Her hand flew to cover her mouth. The picture was black-and-white, the size of her palm, and it showed a young man wearing a white T-shirt smiling at the camera. He had a shotgun rested over his shoulder in an easy way, as though he had just been deer hunting, and he had a mop of light hair falling over his face. The way he gazed into the camera was the same way she gazed into a camera—searching, charged with life, and not to be looked away from. His face was so like her face she had to breathe deeply just to find a few words. It was like seeing your markings on another body and realizing you were part of a tribe. “But I’ve looked for him. I—I was sure he was dead. I’ve hired private dicks and spent I don’t know how much money trying to find him. I’ve made myself so conspicuous. I mean, what kind of person doesn’t seek out fame when they have the chance?”
“Yes,” he replied carefully. “What kind of person?”
She returned his stare blankly, tried not to show how much she wanted it to be true.
“Don’t you think if your father were some ordinary person at least one of those detectives you hired would have found something? He’s one of ours.”
“Oh, god. Is he in trouble?”
“He’s all right. He wants to meet you.”
“When? Wh-when can I meet him?”
“In good time.”
She felt faint with the thing she’d so long wanted, and before she could help it she had rested her head against Alexei’s shoulder. It was stronger, larger, than she had expected, and she let her eyelids drop and her muscles relax. She had gone through just about every emotion there was since waking up that morning, and already before that she had been exhausted for years. “But I’ve waited so long,” she said.
He kissed her lightly on the forehead. “I know. But first I want you to go to Chicago. Don’t fret, my dear—I think this is a trip you’re going to enjoy.”
Washington, D.C., March 1959
WALLS was alive. The bed was unfamiliar; the sheets fragrantly feminine; the face on the pillow next to him obscured by heaps of strawberry blonde hair. As he blinked, scenes from the night before filtered back: the cocktail party in Georgetown to which his cousin Lucy (Mrs. Robert Bennington) had invited him; how he’d had two drinks fast, told himself to slow down, and immediately forgot the directive; the girl in the full, teal-colored skirt; how bright her eyes got when she told him it was late and she really ought to be going; how quickly she had accepted his subsequent offer of a ride home. When he remembered that, he had to suppress his instinct to make a noise—some hybrid sigh/groan. He would have given a whole month’s pay to get out of that bedroom without waking her.
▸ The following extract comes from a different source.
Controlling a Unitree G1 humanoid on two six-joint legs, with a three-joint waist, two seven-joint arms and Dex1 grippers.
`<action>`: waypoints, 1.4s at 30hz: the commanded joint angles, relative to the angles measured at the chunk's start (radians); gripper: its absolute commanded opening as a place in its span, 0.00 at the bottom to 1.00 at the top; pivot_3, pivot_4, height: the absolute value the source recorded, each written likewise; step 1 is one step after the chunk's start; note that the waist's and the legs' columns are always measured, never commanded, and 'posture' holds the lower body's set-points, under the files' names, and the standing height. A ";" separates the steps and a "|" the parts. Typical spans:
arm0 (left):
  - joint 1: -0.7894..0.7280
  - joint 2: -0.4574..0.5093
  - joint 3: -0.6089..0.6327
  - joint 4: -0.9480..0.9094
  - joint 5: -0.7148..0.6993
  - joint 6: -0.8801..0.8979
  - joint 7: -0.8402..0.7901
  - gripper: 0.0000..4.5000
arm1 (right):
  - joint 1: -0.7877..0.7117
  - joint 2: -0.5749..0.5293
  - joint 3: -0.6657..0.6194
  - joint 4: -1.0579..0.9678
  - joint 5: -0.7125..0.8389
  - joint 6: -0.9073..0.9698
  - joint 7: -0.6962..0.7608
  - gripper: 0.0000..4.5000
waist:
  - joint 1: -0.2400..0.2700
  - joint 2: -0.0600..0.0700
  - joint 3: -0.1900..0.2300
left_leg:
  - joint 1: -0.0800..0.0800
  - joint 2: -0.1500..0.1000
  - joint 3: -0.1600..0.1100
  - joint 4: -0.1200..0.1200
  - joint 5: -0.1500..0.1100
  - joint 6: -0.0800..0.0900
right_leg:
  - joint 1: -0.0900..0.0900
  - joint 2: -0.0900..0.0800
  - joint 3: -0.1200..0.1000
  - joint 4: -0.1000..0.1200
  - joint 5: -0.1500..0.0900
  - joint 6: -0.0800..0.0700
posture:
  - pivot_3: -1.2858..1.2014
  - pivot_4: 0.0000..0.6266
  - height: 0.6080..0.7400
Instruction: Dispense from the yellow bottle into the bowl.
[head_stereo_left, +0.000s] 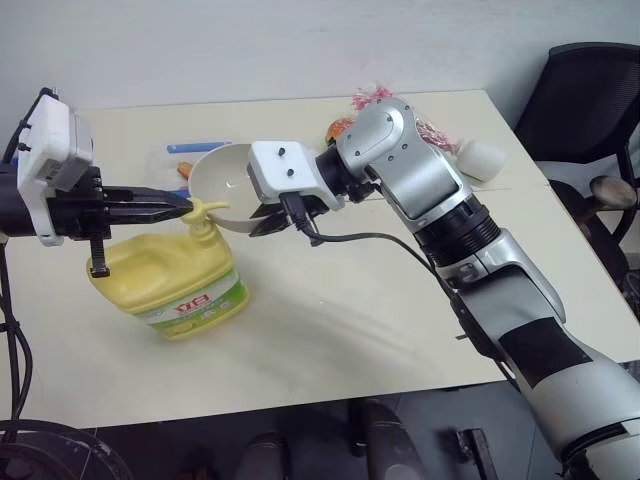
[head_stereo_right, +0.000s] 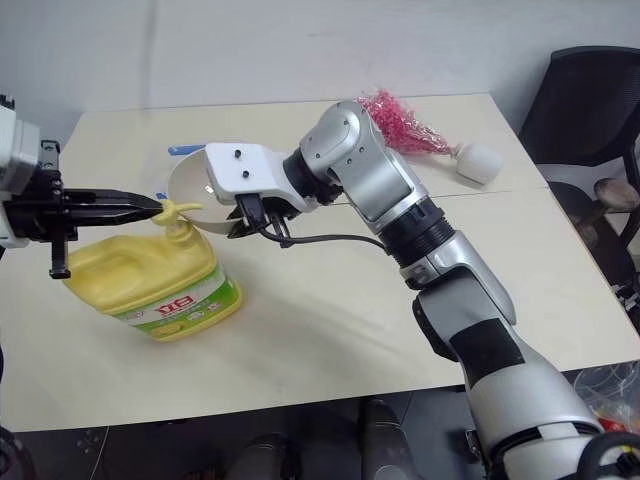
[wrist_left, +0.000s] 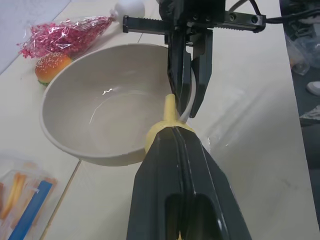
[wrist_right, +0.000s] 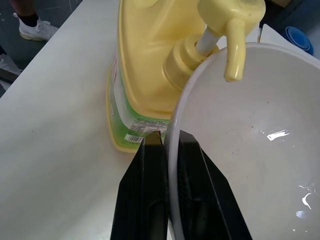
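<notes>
Left eye view puts us over a pale cream table (head_stereo_left: 330, 330) that meets a plain light wall at its far edge, with a black office chair (head_stereo_left: 590, 100) standing off its right corner and dark floor showing below the near edge. On the left part of the table stands the yellow bottle (head_stereo_left: 170, 280), upright, its green-and-white label facing us.

Our left gripper (head_stereo_left: 178, 207) reaches in level from the left with its two black fingers pressed together, their tips lying on top of the pump head; it grips nothing between them. Our right gripper (wrist_right: 170, 150) is clamped on the rim of the bowl (head_stereo_left: 222, 185), one finger inside the wall and one outside. We hold the bowl off the table, tipped so its opening faces the pump, and the spout hangs just over its rim. The bowl's inside looks wet and shiny in spots.

Behind the bowl, on the far side of the table, lie a clear food box with blue strips (wrist_left: 25, 200), a toy burger (wrist_left: 52, 65), and a pink flower bundle (head_stereo_right: 400, 125) in its white vase (head_stereo_right: 478, 160), tipped on its side.
</notes>
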 joint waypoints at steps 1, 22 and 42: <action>0.024 0.017 -0.055 0.008 0.060 -0.018 -0.020 0.00 | -0.027 0.004 -0.026 -0.026 0.007 -0.017 0.009 0.00 | 0.000 0.000 0.000 | 0.000 0.000 0.000 0.000 0.000 0.000 | 0.000 0.000 0.000 0.000 0.000 0.000 | 0.52 0.24 1.00; 0.051 0.026 -0.169 0.058 0.118 -0.047 -0.089 0.00 | -0.017 -0.005 -0.019 -0.086 0.015 -0.017 0.059 0.00 | 0.000 0.001 0.000 | 0.005 0.000 0.003 0.000 0.000 0.000 | 0.001 0.000 0.003 0.005 0.000 -0.002 | 0.52 0.24 1.00; -0.008 -0.045 -0.214 0.120 0.149 -0.019 -0.073 0.00 | -0.010 0.000 -0.030 -0.082 -0.001 -0.033 0.052 0.00 | 0.004 0.019 -0.012 | 0.019 0.000 0.008 -0.006 0.000 0.000 | 0.011 0.000 0.004 0.006 -0.001 -0.003 | 0.52 0.24 1.00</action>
Her? She had a name, she must, and he was even confident that it was vaguely French. Renée, or Roxanne, though neither of those quite fit. In any case, she was a junior at Vassar, taking a semester at G.W. for reasons that she must have explained but were now lost to him, and her father, whom she plainly adored, was the principal of a New York advertising firm where one of his fraternity brothers was now employed. Her face, when she mentioned him, had led Walls to think precisely that:
Her father, whom she plainly adored
. It was a sign—though not the first, last, or most salient—that if he took her home (or rather, allowed her to take him home) he would regret it.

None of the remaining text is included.